A Flor.

B: Você ainda a ama?

A: Muito.

B: E você ainda se ama?

A: Bem, é complicado, sabe? Eu me amava mais quando ela estava por perto, quando ela fazia parecer que cada palavra que eu dizia, ou gesto, fossem os melhores do mundo; porque lá no fundo, eram ─ para ela. Agora.. Não restou nada. Quer dizer... Me sinto vazio, sabe? Como se... Como se a mão que me guiasse tivesse ido muito a frente e meus passos não conseguissem acompanhar o ritmo, e os dedos, mesmo entrelaçados, desvencilharam-se. E eu corri. Acredite em mim, eu corri o mais rápido que pude, com mais vontade que jamais tive, mas não consegui alcançá-la. Não sei se porque ela já estava muito a frente, ou se porque ela procurou seu próprio caminho.

B: Sinto muito..

A: Mas ela me deixou coisas boas, sabe? Eu não gostava nem um pouquinho de mim e, ainda assim, ela enxergou algo que eu não vi nesses anos todos. Ela me fez querer ser uma pessoa melhor, como se plantasse uma semente que florescesse infinita e delicadamente em meu âmago e que cada vez florescia mais rápido por estar na presença dela. Definitivamente, não me amo tanto quanto quando ela estava aqui, mas... Acho que gosto de mim bem mais que antes.

B: Espero que fique bem...

A: Eu vou ficar.

B: Estou indo... Todos já estão indo.. Tudo bem?

A: Sim, eu só quero ficar mais um pouco.

B: .. Ok. Se precisar, estou aqui, tá? (E saiu).

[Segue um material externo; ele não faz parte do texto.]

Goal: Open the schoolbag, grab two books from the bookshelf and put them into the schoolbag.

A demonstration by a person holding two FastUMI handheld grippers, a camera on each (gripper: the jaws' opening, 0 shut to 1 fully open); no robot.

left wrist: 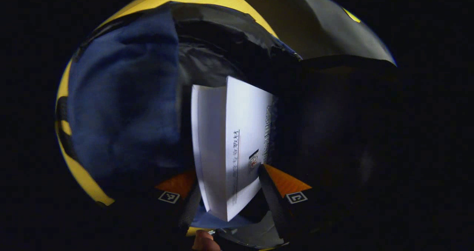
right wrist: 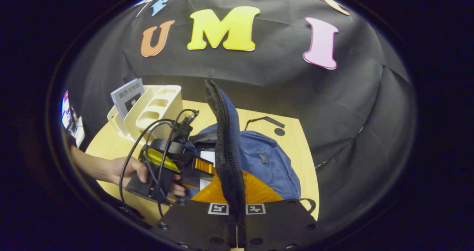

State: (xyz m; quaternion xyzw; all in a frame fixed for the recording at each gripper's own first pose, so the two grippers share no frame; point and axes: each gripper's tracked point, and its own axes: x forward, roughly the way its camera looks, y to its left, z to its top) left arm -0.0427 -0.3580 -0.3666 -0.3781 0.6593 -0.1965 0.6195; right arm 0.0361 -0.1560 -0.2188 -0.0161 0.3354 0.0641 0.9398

A: Sabe.. As pessoas acham que a morte é ruim e tentam correr dela deliberadamente. Não há fuga. Não há despedidas. Não há tempo de se arrepender. Não que seja boa, mas faz parte do ciclo, e não é um final, propriamente dito. Se estiver vidar depois dessa aqui, que tal mais um esbarrão, hein? (Sorriu, mas, aos poucos, desmanchou os lábios em uma parábola). Você me ensinou bem mais que viver, me ensinou a procurar a vida, em sua forma mais simples e bonita, em qualquer lugar para onde eu fosse. Espero que esteja me vendo daí, onde quer que esteja. E nunca se esqueça, porque eu nunca me esquecerei: preste atenção em pequenas coisas, tão simples quanto nós dois. Obrigado pela aventura, querida. Eu sempre vou amar você. (E pôs a flor sobre o caixão, repousando a mão sobre o mesmo, como se seu toque fosse capaz de aquecer toda superfície de madeira e aquecer o corpo lá dentro. Abaixou a cabeça. E chorou. Apenas chorou).